I've placed an order at Hardcore Roidsand I'm having buyers remorse does anyone have some experience with this site? There are so many open places to buy steroids these days it makes it tough to identify which ones are legit sources and which ones are out to just scam the community. So what are your thoughts on hardcore roids?


----------



## HydroEJP88 (May 27, 2015)

Well with Hardcore in the title they gotta be legit right?

Naw man can't help you, but it's a website? I personally won't order from a site

Good luck, pin it, get your bloods and find out


----------



## Redrum1327 (May 27, 2015)

I dont get how many people are keep ordering then source checking after the fact , your money is gone now you can do nothing but pin and draw bloods dude


----------



## bvs (May 27, 2015)

pretty much all dot com sites are sketchy man


----------



## HydroEJP88 (May 27, 2015)

Hey Red, I just dumped 2k into a legit steroid site. Do you think that they are going to be real? I mean the more money you spend the better the product right?


----------



## Beefcake (May 27, 2015)

First post is about buying aas?  This has got to be someone smart that has done plenty of research on aas, cycles and sources right?  I would consider that money gone!!!


----------



## Paolos (May 27, 2015)

I'm fixin t send them a grand myself just because the name is bad azz


----------



## CCCP (May 27, 2015)

Lol @ hardcore roids (the name) you should also check out  I heard they are offering 5o percent off right now


----------



## trodizzle (May 27, 2015)

Simon Silver said:


> I've placed an order at Hardcore Roidsand I'm having buyers remorse does anyone have some experience with this site? There are so many open places to buy steroids these days it makes it tough to identify which ones are legit sources and which ones are out to just scam the community. So what are your thoughts on hardcore roids?

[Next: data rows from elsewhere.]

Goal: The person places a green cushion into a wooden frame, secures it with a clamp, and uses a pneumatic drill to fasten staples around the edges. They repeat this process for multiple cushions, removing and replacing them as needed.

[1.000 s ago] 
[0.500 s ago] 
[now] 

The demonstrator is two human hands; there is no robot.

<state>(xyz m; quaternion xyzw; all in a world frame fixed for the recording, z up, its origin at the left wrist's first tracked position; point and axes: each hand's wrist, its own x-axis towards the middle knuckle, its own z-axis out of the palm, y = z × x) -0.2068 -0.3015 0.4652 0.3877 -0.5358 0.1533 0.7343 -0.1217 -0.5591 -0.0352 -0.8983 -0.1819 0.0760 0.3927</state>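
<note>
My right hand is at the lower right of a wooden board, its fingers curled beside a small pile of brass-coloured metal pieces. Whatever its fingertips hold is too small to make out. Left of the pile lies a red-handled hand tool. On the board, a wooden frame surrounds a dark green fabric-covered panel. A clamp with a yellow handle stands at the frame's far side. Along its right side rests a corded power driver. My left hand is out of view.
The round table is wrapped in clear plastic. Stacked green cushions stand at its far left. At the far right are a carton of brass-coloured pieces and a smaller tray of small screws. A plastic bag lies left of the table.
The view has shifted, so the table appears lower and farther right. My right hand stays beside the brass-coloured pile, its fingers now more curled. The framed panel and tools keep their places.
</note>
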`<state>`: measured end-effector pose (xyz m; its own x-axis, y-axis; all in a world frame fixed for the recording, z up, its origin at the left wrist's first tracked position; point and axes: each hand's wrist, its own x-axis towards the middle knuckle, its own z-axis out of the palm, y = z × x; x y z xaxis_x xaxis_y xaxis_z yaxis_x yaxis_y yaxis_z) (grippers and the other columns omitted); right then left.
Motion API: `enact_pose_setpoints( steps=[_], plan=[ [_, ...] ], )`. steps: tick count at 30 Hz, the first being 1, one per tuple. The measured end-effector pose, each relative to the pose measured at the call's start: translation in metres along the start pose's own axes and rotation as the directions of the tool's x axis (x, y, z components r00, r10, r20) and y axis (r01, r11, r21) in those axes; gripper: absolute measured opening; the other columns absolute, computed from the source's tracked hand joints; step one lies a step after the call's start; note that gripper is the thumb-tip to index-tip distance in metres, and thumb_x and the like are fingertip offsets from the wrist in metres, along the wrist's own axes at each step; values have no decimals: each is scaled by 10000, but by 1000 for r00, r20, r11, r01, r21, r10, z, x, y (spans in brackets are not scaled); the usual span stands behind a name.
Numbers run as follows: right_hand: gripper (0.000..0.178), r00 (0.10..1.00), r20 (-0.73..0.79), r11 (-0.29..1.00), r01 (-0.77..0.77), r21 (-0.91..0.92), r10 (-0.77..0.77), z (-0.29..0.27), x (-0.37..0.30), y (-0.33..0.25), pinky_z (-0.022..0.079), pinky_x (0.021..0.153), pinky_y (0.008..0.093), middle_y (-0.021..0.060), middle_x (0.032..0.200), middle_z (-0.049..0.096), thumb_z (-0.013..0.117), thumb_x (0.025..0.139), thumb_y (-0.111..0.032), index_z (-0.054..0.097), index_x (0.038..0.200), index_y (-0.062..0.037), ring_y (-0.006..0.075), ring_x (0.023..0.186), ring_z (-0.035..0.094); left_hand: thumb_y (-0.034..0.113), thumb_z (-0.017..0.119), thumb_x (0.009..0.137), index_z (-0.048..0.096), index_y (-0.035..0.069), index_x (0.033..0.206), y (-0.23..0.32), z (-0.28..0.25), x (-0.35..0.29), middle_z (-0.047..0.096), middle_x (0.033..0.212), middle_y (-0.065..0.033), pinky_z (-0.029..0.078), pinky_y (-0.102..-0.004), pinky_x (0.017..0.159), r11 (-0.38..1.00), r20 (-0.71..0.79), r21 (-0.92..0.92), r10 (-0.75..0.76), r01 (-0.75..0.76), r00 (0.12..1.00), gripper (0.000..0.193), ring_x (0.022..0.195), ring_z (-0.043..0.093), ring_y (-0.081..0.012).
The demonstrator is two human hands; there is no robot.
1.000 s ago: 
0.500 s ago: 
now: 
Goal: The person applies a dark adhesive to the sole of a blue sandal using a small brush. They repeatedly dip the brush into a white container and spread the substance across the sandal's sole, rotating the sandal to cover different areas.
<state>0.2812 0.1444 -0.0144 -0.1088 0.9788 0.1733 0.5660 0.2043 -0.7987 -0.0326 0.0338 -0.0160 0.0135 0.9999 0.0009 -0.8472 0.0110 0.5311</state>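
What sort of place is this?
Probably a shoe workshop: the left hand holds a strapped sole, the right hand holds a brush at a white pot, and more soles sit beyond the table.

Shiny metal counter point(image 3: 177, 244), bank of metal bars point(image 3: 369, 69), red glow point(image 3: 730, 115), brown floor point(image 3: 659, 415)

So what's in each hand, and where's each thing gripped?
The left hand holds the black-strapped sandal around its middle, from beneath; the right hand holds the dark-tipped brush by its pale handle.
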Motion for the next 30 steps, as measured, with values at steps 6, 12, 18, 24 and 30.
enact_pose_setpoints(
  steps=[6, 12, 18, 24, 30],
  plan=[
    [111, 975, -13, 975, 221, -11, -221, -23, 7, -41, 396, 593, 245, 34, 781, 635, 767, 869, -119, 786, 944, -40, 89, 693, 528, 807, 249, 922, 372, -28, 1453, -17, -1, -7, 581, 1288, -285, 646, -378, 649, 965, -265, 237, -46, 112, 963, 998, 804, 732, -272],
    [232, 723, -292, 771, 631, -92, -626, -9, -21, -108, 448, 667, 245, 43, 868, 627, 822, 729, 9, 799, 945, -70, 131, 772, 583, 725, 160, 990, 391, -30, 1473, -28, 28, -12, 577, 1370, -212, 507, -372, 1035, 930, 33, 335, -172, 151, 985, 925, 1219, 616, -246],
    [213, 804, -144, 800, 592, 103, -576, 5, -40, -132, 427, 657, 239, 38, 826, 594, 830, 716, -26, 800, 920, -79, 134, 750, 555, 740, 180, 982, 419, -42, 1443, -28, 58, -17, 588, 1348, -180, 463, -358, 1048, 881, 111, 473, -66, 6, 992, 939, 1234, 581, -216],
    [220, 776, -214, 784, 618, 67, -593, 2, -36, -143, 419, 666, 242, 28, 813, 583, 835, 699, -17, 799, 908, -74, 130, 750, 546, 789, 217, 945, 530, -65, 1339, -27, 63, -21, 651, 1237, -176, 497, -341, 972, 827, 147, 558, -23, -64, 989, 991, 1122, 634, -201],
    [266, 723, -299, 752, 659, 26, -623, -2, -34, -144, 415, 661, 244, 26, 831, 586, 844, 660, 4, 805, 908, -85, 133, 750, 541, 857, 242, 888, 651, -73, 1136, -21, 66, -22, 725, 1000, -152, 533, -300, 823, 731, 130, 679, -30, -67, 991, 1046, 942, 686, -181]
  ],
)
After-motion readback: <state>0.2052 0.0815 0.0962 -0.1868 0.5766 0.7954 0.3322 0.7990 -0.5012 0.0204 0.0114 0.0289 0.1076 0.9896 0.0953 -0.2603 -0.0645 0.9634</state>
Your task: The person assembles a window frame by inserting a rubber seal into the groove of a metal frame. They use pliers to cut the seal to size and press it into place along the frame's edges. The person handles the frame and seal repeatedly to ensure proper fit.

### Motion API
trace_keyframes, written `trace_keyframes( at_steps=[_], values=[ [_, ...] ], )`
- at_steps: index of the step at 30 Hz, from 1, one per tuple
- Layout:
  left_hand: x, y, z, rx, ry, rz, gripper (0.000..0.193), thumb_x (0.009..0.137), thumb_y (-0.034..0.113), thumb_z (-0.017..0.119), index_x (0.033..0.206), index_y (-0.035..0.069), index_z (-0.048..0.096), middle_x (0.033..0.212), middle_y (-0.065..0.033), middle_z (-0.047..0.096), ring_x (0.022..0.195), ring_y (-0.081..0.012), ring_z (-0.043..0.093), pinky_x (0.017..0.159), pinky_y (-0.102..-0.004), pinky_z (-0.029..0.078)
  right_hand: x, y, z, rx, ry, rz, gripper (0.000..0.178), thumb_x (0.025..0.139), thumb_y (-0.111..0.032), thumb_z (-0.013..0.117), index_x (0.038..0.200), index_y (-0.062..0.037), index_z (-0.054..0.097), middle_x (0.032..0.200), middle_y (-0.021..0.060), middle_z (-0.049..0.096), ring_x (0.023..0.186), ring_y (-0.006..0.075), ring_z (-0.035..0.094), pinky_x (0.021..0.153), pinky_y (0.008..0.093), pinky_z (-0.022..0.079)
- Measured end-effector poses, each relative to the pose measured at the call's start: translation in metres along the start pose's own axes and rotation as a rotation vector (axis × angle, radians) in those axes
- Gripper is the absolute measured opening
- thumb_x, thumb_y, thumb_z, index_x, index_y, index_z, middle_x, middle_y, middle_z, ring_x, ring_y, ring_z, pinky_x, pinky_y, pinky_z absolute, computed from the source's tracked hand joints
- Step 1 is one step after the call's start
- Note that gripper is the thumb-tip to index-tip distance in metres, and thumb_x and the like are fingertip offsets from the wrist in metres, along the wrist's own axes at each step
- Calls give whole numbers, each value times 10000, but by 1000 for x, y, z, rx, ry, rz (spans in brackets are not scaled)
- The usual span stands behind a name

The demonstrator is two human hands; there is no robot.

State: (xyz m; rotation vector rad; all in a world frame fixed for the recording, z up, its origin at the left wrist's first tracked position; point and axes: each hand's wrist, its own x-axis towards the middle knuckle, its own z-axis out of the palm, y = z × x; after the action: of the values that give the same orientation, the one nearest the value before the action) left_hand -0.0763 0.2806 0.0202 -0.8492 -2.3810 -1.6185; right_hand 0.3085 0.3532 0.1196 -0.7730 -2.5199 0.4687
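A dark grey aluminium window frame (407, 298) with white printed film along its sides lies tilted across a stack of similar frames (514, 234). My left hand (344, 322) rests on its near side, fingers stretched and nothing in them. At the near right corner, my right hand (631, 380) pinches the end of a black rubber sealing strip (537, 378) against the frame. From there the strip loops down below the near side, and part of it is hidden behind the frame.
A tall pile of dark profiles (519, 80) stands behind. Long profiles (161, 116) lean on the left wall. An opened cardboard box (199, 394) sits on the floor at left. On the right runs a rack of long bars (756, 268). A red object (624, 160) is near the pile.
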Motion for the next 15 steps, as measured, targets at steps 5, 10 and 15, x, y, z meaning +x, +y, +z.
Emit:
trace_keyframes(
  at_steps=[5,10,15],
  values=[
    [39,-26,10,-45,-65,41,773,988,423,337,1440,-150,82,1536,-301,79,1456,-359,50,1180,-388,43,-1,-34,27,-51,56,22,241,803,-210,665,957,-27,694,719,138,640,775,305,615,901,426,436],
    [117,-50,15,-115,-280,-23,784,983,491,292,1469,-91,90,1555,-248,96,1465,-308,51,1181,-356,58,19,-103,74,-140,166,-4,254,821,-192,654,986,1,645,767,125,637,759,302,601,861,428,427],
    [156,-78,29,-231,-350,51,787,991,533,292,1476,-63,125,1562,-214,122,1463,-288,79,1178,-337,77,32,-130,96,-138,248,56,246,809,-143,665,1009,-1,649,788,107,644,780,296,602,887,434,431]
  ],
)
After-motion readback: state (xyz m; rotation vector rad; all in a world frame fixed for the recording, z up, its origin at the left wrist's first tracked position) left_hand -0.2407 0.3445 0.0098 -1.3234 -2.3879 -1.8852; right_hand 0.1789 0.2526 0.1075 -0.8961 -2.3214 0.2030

The name, Hardcore Roids is pretty ghey. Those are my thoughts.


----------



## wabbitt (May 27, 2015)

Classic first post!


----------



## mickems (May 27, 2015)

trodizzle said:


> The name, Hardcore Roids is pretty ghey. Those are my thoughts.




yeah , that's what you get after you order and, they f#ck your ass. sounds like a warning to me.


----------



## snake (May 27, 2015)

Are you really from Holland? Aren't they pretty liberal with their drug use? Just asking.

Like previously said, pin it and get some blood work in 4 weeks. Only way to know man. You will report back with your results, won't you?


----------



## tunafisherman (May 27, 2015)

Again, if the website has any reference to steroids in the URL they are 99.9999999999999999999999999999999999% fake.  That would be like making a site that says "Hey law enforcement, I am breaking the law, come at me.com"  But hey, perhaps you stumbled upon the one legit site that hasn't been shut down yet.


----------



## Mastercrafter (May 27, 2015)

Hardcore roids...... 
With an unoriginal name like that, I'd be willing to bet it's an unoriginal scam also. 
But I've gotta agree with one of the other posts. Why source check after you've spent your money? I bet you buy cars without reading consumer reports too......? 
Got a like new yugo for ya.


----------



## PillarofBalance (May 27, 2015)

I just bought softcoreroids.com 

We sell tribulis terrestis

"We ship without a prescription"


----------



## Tren4Life (May 27, 2015)

Where is pinnacle when these new guys needs him.


----------